By acquiring the pipeline, the federal government says it wants to ensure that the work is completed.

But the construction comes up against many problems. Some Aboriginal communities contest the project in court, environmental issues require that the route be diverted, construction problems arise in difficult terrain.

Then the COVID-19 pandemic hit, paralyzing construction sites. In 2021, another blow: this time, it is the floods in British Columbia that disrupt operations.

“Someone once joked that the last thing that could happen would be a plague of locusts. We have really gone through the extremes, ”commented to the Calgary Herald the former boss of the crown corporation Trans Mountain Corporation, Ian Anderson, when he retired last March.

Things, however, are progressing. In its last annual report, which dates from last September, the Canada Development Investment Corporation estimated that 70% of the expansion work had been completed1.

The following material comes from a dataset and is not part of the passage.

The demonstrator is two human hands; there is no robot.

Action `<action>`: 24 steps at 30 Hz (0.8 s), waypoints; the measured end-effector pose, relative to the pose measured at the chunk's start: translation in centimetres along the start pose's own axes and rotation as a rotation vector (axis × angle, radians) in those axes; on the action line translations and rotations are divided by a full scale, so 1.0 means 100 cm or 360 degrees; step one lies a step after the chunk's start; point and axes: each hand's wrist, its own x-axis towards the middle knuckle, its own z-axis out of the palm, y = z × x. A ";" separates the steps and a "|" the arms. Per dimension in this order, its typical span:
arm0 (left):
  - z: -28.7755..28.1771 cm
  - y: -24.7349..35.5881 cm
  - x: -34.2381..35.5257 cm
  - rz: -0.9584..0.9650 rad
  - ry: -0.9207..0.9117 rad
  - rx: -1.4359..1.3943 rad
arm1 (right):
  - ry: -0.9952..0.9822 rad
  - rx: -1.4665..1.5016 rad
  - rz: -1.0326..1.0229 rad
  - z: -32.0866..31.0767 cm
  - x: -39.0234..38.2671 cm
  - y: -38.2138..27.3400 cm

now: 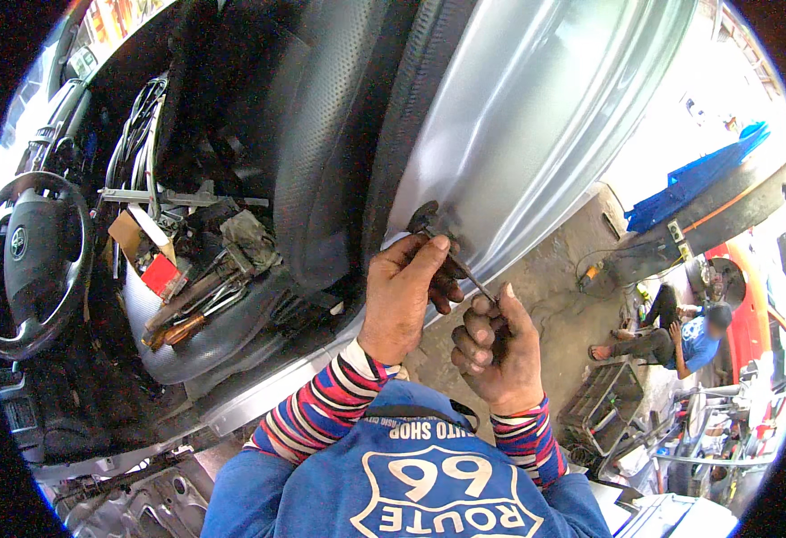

The problem is that construction costs, initially estimated at 7.4 billion, jumped to 12.6 billion, then to 21.4 billion. The planned completion of the works has been postponed from 2022 to the third quarter of 2023.

The federal government has always said that it would eventually sell Trans Mountain.

“We intend to initiate a divestment process once the expansion project has de-risked and engagement with Indigenous groups has ended,” Prime Minister Justin Trudeau’s office reiterated to us.

Who could buy the pipeline? Despite opposition from some indigenous communities, others have indicated their intention to acquire a stake.

The organization Project Reconciliation reiterated last year to aim for 100% Aboriginal shareholding and says it considers it possible despite cost overruns2.

The question is to know under what conditions the transaction would take place.

One of the federal problems is that the rates that can be charged to oil companies to use the pipeline are regulated and cannot keep up with the escalating construction costs.

Robyn Allan, an independent economist who is interested in the project, calculates that the federal government would have to write off $17 billion in assets before a potential buyer can consider an acquisition.

In 2022, the Parliamentary Budget Officer also concluded that the project was a net loss for the government.⁠3.

As for environmental risks, pipelines are known to be prone to leaks, but there is no perfectly safe way to deliver oil. Above all, we can raise the contradiction represented by the fact of investing in new oil infrastructures that will operate for decades while we are trying to free ourselves from fossil fuels in order to limit global warming.